> [WHAT YOU SHOULD DO]: Exact copy, no pictures: return only the lines below from the line with "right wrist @" up to and including the line with "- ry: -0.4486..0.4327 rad".

(Records drawn from a dataset)
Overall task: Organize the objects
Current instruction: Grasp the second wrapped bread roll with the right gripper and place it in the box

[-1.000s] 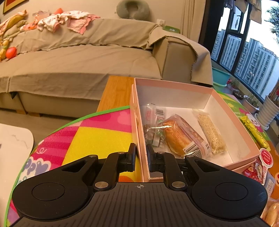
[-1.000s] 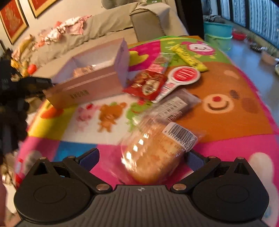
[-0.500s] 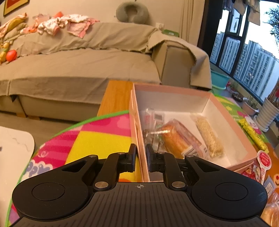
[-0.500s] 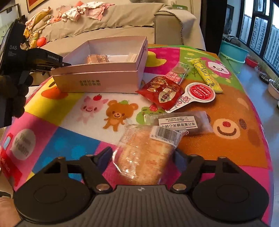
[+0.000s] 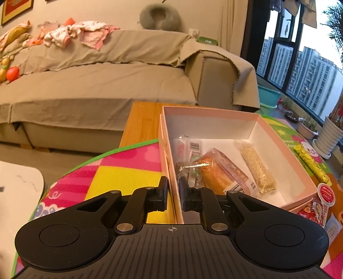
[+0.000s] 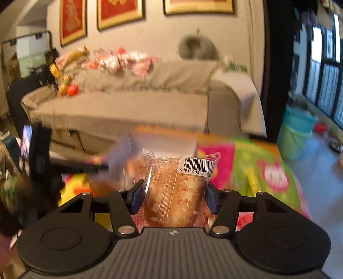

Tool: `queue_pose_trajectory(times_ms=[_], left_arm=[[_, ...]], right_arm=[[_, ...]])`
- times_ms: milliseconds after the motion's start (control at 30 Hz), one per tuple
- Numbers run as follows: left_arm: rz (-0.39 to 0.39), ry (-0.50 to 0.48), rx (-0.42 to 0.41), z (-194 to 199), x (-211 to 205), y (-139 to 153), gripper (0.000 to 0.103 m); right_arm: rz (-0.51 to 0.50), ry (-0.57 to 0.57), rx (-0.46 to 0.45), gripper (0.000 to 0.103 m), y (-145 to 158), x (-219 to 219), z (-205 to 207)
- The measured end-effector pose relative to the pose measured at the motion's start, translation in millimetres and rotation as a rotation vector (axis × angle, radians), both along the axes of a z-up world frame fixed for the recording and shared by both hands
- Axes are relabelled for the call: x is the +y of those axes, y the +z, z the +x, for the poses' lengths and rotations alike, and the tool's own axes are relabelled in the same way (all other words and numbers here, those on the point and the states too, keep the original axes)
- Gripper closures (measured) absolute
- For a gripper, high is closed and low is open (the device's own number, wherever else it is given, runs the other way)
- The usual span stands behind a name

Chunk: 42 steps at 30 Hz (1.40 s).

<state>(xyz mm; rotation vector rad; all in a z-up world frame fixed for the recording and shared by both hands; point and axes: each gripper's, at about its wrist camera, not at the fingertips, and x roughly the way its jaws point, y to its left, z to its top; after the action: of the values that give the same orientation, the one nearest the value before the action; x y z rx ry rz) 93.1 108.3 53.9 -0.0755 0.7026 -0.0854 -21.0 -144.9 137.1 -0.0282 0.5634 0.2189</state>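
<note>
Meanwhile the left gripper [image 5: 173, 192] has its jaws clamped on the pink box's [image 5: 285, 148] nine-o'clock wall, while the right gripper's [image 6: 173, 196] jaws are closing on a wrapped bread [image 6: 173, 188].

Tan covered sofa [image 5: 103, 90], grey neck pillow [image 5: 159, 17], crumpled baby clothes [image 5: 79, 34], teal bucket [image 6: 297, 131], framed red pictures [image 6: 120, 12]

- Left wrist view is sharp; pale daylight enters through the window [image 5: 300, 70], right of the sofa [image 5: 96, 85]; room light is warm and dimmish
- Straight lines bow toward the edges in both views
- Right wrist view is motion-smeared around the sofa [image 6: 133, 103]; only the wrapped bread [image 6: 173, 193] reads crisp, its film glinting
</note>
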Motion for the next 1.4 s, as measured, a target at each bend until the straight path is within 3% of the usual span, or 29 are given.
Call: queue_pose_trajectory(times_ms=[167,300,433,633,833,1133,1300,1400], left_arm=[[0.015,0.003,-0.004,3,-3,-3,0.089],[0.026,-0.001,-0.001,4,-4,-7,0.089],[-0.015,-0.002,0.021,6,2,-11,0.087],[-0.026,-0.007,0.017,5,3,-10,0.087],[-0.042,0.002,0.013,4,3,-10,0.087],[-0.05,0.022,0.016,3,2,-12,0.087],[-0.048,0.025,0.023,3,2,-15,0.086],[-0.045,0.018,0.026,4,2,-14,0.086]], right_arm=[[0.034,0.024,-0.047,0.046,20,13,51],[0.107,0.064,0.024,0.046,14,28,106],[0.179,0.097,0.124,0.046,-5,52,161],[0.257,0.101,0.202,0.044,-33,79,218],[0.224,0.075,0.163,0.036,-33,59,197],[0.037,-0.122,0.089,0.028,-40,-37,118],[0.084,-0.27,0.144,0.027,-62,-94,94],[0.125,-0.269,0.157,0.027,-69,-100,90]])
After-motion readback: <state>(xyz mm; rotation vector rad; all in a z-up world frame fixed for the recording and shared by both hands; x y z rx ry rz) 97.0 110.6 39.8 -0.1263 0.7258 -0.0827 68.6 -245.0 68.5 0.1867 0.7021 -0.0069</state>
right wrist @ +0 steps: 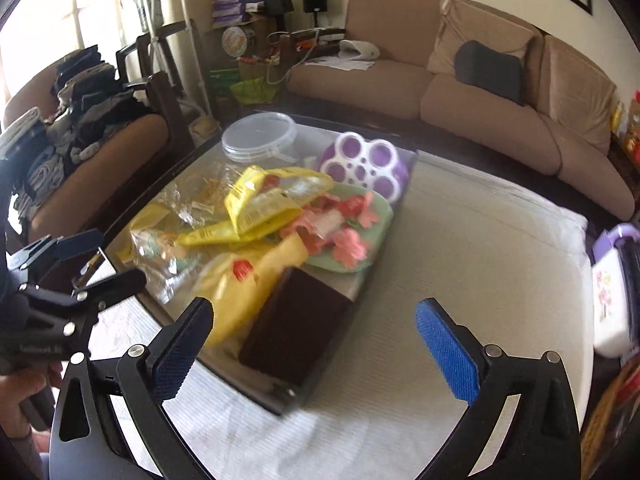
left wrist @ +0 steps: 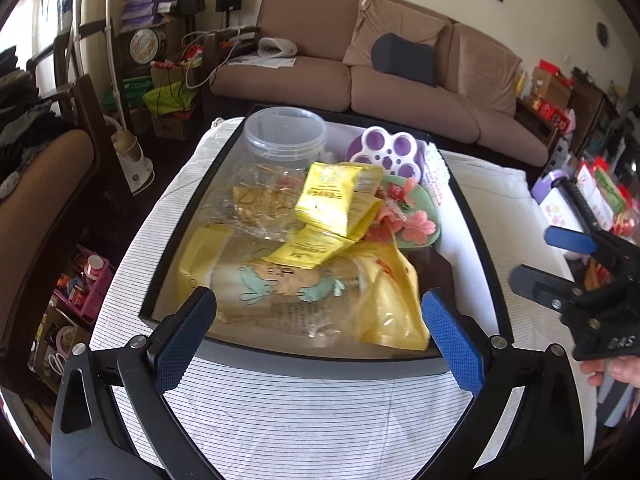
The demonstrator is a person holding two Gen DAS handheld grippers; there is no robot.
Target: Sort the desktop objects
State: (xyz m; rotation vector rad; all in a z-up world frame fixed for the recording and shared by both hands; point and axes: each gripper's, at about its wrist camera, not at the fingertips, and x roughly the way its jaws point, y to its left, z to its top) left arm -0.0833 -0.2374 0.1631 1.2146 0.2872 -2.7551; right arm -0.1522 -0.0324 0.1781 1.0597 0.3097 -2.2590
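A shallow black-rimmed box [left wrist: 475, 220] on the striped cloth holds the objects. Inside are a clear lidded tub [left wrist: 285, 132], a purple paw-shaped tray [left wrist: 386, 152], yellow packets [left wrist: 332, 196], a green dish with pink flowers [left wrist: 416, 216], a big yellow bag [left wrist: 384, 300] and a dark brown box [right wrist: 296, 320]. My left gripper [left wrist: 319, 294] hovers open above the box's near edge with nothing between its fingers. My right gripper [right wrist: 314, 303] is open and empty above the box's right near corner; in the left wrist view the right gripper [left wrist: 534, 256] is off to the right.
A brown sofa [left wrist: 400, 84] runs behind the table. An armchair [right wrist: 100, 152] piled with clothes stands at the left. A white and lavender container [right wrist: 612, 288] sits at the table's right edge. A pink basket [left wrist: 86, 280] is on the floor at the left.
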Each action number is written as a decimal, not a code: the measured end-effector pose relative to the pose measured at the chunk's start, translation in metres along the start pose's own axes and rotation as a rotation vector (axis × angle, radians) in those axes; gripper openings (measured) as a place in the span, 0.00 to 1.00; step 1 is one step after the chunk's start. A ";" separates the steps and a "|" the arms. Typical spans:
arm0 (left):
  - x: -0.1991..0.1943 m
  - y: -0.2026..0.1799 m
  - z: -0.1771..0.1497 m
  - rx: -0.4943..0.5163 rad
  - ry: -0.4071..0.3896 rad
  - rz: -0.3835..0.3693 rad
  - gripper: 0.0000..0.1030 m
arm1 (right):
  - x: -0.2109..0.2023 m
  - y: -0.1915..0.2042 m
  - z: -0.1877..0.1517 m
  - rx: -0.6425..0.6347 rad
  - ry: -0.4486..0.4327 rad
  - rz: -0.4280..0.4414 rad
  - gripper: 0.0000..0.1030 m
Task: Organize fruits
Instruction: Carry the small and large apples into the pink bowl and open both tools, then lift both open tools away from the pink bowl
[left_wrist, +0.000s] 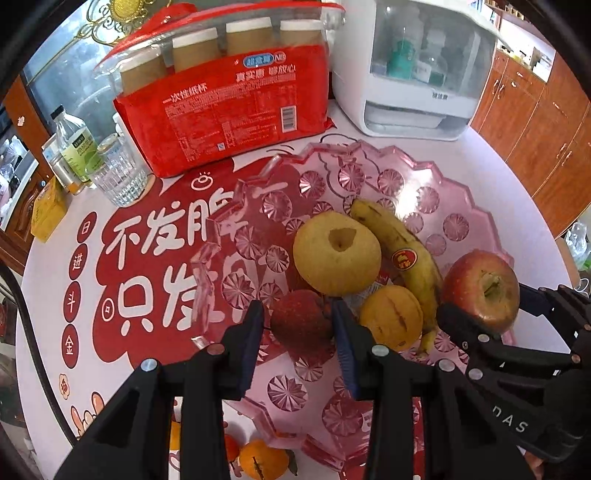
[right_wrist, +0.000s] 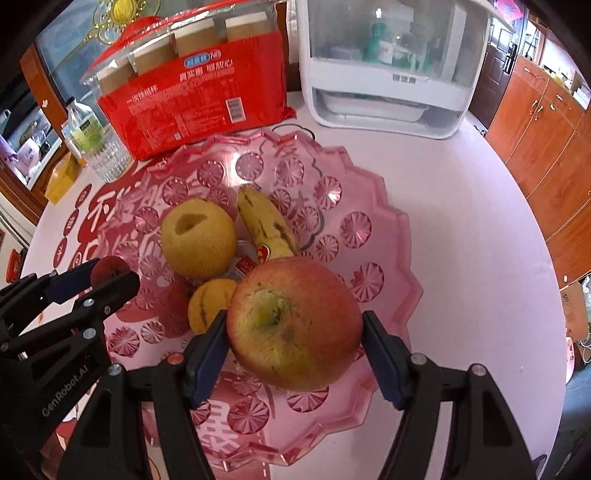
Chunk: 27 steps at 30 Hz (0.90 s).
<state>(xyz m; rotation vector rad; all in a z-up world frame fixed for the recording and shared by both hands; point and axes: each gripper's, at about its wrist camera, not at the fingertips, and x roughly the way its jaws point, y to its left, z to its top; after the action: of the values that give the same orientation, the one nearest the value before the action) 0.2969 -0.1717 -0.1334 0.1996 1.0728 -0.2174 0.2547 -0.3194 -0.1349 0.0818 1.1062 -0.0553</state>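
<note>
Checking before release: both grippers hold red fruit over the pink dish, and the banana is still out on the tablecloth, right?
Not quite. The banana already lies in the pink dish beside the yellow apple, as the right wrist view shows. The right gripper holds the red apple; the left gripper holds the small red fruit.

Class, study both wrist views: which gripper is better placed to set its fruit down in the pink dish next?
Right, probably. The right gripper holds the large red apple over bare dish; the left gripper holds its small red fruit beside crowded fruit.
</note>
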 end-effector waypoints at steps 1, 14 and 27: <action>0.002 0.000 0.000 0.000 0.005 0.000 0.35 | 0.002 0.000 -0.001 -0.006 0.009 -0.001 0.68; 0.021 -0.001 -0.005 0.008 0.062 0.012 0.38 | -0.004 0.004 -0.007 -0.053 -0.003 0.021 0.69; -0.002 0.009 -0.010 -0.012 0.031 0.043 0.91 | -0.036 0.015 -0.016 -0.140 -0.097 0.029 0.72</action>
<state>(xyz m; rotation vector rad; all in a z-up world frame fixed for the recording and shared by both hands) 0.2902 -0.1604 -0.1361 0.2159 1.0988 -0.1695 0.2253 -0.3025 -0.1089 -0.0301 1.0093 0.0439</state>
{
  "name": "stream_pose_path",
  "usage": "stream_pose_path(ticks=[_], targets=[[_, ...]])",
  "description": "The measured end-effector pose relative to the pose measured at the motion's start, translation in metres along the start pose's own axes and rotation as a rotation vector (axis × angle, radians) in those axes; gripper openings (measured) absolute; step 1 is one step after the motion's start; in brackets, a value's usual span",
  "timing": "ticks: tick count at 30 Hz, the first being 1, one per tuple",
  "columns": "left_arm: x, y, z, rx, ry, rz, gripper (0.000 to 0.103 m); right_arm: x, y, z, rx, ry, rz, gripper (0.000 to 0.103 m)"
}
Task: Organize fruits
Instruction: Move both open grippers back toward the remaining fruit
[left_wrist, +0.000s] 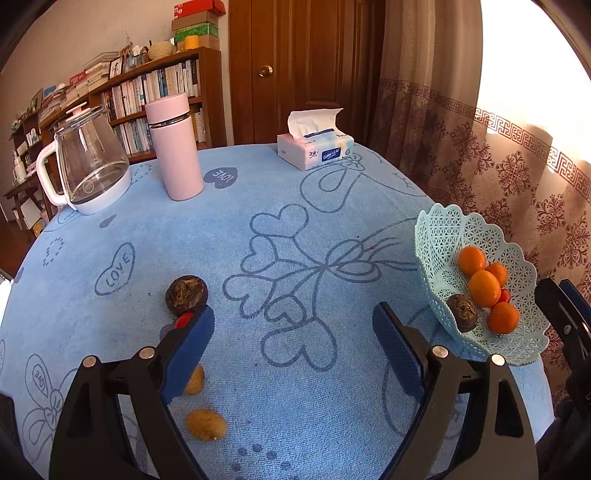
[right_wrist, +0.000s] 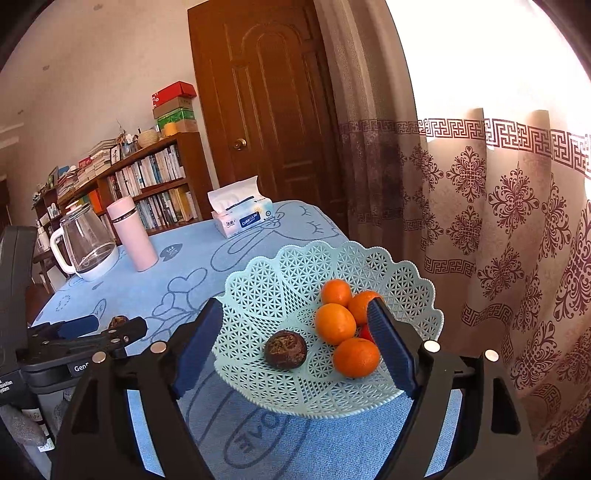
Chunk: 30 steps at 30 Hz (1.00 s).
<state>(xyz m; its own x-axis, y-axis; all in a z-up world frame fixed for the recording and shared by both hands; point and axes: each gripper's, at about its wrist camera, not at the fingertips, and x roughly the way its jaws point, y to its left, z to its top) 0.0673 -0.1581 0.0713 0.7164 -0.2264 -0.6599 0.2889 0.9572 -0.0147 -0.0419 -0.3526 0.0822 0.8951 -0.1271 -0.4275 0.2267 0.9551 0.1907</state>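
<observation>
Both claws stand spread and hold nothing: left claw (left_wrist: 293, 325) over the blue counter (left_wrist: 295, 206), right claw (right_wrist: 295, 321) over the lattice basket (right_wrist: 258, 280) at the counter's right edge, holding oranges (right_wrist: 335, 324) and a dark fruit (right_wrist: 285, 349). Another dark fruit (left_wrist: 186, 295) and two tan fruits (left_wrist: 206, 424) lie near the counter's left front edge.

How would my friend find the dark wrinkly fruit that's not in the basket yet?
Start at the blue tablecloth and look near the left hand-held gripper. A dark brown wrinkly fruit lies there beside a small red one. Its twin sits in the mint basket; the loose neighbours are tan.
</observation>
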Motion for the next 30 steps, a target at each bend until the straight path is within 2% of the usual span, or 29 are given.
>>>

> [RESULT FOR THIS TASK]:
right wrist @ +0 steps: 
left wrist @ +0 steps: 
The demonstrator is a person holding two Gen DAS handheld grippers; there is no robot.
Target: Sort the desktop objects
State: (xyz m; rotation vector rad; all in a z-up world frame fixed for the recording and shared by both hands; point and axes: each gripper's, at about its wrist camera, not at the fingertips, and x roughly the way its jaws point, y to its left, z to its top) left arm -0.0833 -0.2374 0.1631 1.2146 0.2872 -2.7551; right arm -0.1522 -0.0324 0.1781 1.0597 0.3097 -2.2590
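A shallow black-rimmed box [left wrist: 475, 220] on the striped cloth holds the objects. Inside are a clear lidded tub [left wrist: 285, 132], a purple paw-shaped tray [left wrist: 386, 152], yellow packets [left wrist: 332, 196], a green dish with pink flowers [left wrist: 416, 216], a big yellow bag [left wrist: 384, 300] and a dark brown box [right wrist: 296, 320]. My left gripper [left wrist: 319, 294] hovers open above the box's near edge with nothing between its fingers. My right gripper [right wrist: 314, 303] is open and empty above the box's right near corner; in the left wrist view the right gripper [left wrist: 534, 256] is off to the right.
A brown sofa [left wrist: 400, 84] runs behind the table. An armchair [right wrist: 100, 152] piled with clothes stands at the left. A white and lavender container [right wrist: 612, 288] sits at the table's right edge. A pink basket [left wrist: 86, 280] is on the floor at the left.
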Each action number is written as a decimal, not a code: the measured end-effector pose relative to the pose measured at the chunk's start, translation in metres along the start pose's own axes and rotation as a rotation vector (axis × angle, radians) in those axes; gripper openings (measured) as a place in the span, 0.00 to 1.00; step 1 is one step after the chunk's start. A ";" separates the steps and a "|" the arms. Typical spans:
arm0 (left):
  - x: -0.1991..0.1943 m
  - y: -0.2026..0.1799 m
  - z: -0.1771..0.1497 m
  - rx: -0.4943..0.5163 rad
  - ry: -0.4071..0.3896 rad
  - rz: -0.3835..0.3693 rad
  - gripper: 0.0000..0.1030 m
arm1 (right):
  - x: -0.2109..0.2023 m
  - y: -0.1915..0.2042 m
  - z: -0.1877..0.1517 m
  - rx: -0.6425..0.6347 rad
  - ry: -0.4486..0.4327 rad

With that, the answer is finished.